WHAT IS NEEDED:
Copy every line of the records that includes the word "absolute".

INFORMATION GIVEN:
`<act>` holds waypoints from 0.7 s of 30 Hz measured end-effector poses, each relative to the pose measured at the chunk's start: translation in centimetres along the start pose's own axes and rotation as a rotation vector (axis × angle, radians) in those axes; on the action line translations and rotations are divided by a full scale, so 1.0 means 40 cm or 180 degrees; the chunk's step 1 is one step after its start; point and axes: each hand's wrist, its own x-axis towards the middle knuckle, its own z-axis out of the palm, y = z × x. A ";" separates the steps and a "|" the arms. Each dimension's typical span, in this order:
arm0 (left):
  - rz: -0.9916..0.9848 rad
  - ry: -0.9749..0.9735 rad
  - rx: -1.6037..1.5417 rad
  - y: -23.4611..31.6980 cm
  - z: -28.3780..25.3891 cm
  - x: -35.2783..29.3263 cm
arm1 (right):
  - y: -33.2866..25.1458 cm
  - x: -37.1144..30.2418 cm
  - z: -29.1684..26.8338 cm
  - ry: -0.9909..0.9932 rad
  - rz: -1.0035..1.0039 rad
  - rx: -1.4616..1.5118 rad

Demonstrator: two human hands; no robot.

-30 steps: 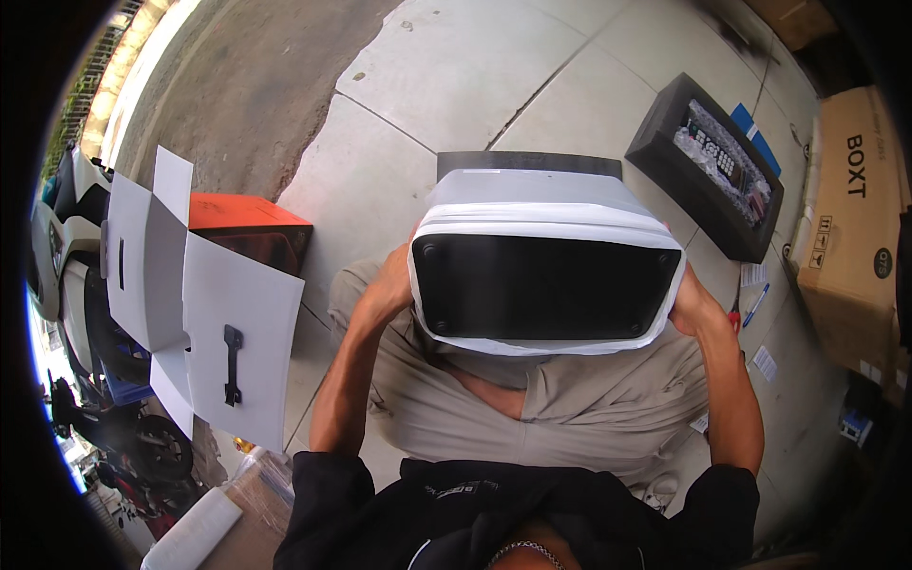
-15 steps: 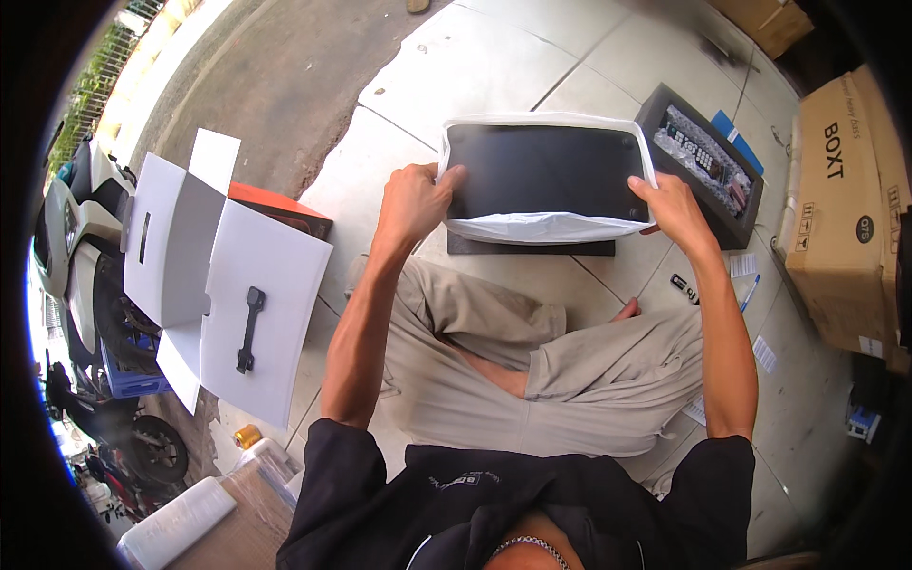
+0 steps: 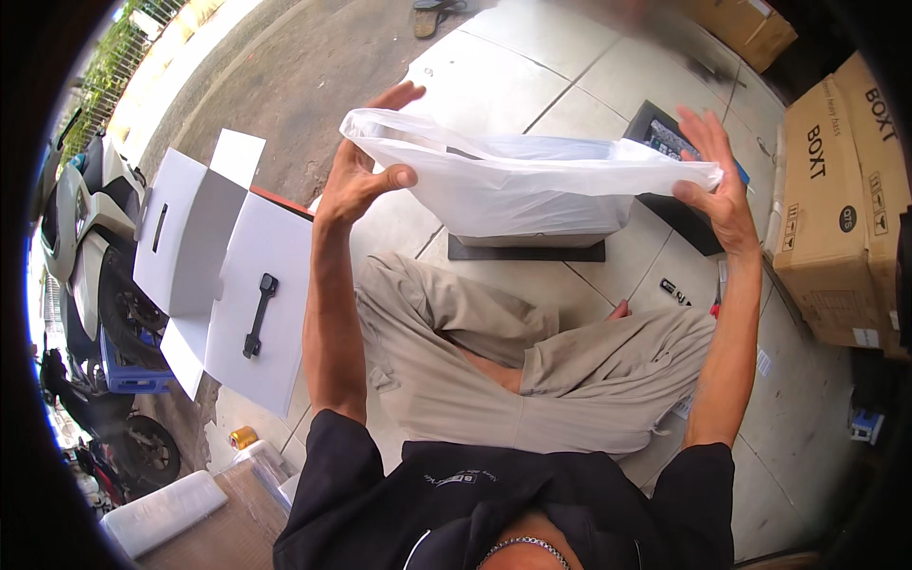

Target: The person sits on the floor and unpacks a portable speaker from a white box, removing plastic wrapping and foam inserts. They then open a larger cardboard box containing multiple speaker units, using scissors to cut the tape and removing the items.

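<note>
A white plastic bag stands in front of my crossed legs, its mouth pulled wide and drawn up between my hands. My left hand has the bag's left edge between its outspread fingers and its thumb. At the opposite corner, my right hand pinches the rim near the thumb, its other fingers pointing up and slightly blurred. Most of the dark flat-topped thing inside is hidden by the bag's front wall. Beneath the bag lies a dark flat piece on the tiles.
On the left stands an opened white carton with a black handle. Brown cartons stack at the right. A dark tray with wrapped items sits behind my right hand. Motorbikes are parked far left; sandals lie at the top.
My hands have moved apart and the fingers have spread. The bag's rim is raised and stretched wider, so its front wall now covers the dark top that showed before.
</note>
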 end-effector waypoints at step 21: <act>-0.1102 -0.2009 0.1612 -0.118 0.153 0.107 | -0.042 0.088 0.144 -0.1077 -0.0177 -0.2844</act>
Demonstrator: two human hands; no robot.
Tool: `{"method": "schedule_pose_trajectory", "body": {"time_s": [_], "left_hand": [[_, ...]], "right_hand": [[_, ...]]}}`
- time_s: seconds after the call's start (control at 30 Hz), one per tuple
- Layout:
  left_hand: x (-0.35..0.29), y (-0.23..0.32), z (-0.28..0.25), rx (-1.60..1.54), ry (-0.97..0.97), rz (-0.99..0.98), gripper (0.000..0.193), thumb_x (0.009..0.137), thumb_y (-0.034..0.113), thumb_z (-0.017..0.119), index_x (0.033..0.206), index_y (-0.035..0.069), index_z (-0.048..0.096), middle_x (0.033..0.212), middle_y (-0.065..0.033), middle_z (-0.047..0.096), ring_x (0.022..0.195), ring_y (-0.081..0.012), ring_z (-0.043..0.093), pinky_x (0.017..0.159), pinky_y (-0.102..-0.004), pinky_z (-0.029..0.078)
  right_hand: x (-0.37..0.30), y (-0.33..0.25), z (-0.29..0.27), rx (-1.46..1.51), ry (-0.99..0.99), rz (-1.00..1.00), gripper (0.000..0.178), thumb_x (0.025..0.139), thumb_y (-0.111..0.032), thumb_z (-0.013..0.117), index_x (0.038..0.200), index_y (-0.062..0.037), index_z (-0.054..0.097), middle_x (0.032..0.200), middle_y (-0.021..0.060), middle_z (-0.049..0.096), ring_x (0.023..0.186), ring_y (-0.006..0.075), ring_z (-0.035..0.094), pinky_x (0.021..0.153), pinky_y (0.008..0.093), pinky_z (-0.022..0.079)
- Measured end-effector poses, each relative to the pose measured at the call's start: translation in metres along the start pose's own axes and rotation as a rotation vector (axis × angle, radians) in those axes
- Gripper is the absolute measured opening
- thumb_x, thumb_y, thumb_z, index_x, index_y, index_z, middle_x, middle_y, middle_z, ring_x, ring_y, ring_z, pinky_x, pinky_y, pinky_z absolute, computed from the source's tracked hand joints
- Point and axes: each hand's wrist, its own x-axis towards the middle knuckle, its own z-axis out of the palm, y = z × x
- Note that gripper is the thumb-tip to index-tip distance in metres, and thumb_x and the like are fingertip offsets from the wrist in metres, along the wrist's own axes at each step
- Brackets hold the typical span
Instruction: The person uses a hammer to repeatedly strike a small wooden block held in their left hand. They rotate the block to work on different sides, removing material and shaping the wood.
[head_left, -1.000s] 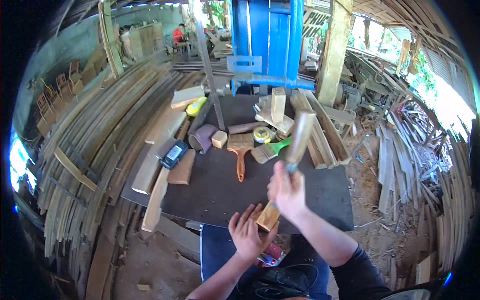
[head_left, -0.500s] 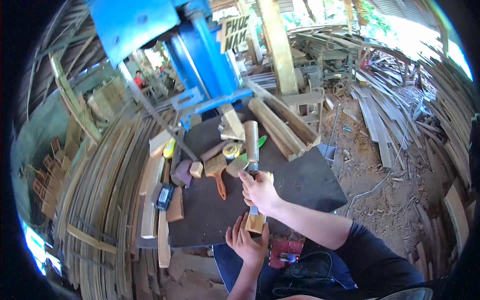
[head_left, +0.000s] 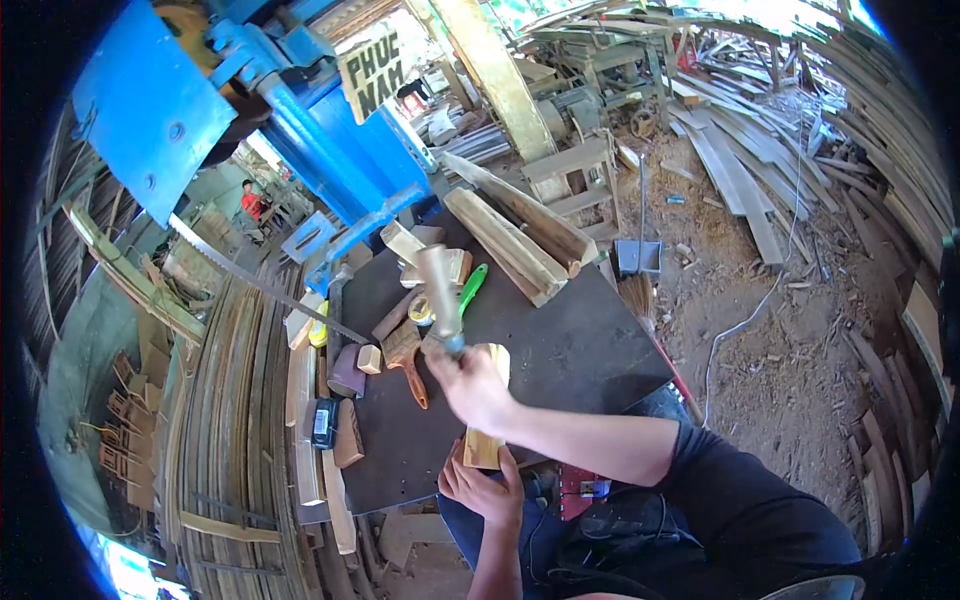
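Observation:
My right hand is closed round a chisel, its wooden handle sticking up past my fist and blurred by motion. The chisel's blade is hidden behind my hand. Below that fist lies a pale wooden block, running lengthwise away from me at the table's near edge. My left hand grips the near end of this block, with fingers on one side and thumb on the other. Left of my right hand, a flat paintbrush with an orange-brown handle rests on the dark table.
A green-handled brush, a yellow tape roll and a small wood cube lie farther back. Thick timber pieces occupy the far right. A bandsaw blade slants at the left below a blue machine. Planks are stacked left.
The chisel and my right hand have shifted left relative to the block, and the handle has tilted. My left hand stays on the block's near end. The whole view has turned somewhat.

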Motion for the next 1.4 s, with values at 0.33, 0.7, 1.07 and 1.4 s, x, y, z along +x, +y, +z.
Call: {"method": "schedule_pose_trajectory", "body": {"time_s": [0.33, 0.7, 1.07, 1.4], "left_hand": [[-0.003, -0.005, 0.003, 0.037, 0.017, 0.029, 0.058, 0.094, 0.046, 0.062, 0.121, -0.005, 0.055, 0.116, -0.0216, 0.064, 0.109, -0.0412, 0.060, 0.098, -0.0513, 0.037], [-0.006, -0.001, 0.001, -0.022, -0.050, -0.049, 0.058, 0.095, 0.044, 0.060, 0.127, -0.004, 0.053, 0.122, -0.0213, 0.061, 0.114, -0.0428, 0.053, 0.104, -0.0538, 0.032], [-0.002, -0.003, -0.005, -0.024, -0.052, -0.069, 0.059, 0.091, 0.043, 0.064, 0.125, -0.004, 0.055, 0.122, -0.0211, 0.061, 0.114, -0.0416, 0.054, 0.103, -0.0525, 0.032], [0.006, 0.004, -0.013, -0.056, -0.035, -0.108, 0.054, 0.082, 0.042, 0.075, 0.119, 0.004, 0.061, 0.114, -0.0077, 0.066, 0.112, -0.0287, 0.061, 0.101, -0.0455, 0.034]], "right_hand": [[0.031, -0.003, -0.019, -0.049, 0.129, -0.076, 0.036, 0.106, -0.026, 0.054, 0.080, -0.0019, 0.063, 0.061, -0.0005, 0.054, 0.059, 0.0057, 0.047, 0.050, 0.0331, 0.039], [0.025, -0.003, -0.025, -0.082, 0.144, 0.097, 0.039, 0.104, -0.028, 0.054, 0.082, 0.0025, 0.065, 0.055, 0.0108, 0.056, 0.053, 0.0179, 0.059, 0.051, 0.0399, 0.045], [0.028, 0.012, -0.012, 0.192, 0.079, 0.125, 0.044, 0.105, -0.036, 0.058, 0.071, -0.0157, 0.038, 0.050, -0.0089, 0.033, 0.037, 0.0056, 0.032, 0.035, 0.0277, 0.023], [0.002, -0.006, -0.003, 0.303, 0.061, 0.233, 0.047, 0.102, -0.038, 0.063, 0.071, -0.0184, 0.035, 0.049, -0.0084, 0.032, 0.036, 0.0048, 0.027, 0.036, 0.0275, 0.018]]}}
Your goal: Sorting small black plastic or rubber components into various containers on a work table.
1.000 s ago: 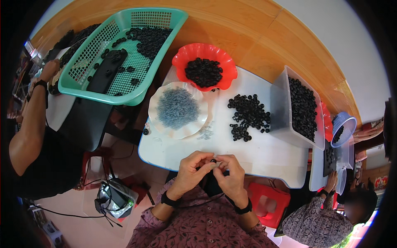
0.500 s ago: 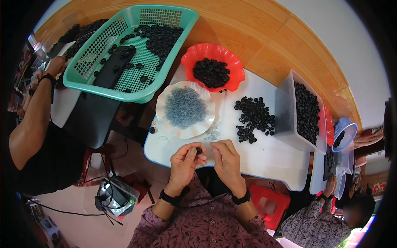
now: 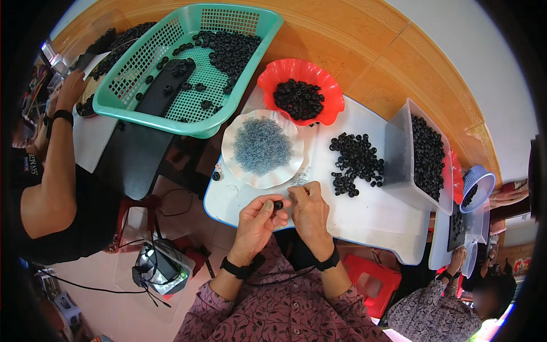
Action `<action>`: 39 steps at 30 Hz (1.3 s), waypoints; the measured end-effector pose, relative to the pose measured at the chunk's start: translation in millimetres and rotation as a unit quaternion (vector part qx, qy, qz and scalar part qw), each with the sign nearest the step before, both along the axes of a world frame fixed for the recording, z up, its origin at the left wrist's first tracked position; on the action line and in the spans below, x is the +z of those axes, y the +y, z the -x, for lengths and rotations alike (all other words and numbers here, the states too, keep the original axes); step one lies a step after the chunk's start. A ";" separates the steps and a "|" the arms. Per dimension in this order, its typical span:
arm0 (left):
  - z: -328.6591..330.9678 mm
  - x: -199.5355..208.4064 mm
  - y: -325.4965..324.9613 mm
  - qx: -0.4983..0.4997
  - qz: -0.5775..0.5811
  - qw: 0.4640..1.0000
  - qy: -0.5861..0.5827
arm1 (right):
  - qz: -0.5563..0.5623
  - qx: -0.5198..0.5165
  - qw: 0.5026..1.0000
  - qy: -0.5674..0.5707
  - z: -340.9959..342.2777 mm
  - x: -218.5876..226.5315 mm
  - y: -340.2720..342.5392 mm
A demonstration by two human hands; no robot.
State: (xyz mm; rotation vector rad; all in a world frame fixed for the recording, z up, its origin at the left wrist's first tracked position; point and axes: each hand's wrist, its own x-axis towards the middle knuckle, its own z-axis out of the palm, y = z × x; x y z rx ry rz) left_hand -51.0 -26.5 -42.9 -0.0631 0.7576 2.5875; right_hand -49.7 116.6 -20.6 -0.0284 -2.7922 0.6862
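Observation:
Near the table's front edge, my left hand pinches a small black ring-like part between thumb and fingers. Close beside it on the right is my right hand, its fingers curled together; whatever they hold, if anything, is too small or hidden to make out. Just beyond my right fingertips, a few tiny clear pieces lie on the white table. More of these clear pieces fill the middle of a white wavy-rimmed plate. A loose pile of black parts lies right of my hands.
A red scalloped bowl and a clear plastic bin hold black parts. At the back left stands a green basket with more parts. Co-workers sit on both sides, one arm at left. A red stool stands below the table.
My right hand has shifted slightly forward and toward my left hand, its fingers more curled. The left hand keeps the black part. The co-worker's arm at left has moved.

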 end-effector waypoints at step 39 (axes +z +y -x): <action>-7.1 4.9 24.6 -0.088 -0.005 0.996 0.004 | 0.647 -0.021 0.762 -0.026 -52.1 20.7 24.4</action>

ANSWER TO THE PROBLEM:
- Gripper is the absolute measured opening
- thumb_x, thumb_y, thumb_z, index_x, index_y, index_z, middle_x, middle_y, middle_z, ring_x, ring_y, ring_z, pinky_x, pinky_y, pinky_z absolute, computed from the source's tracked hand joints

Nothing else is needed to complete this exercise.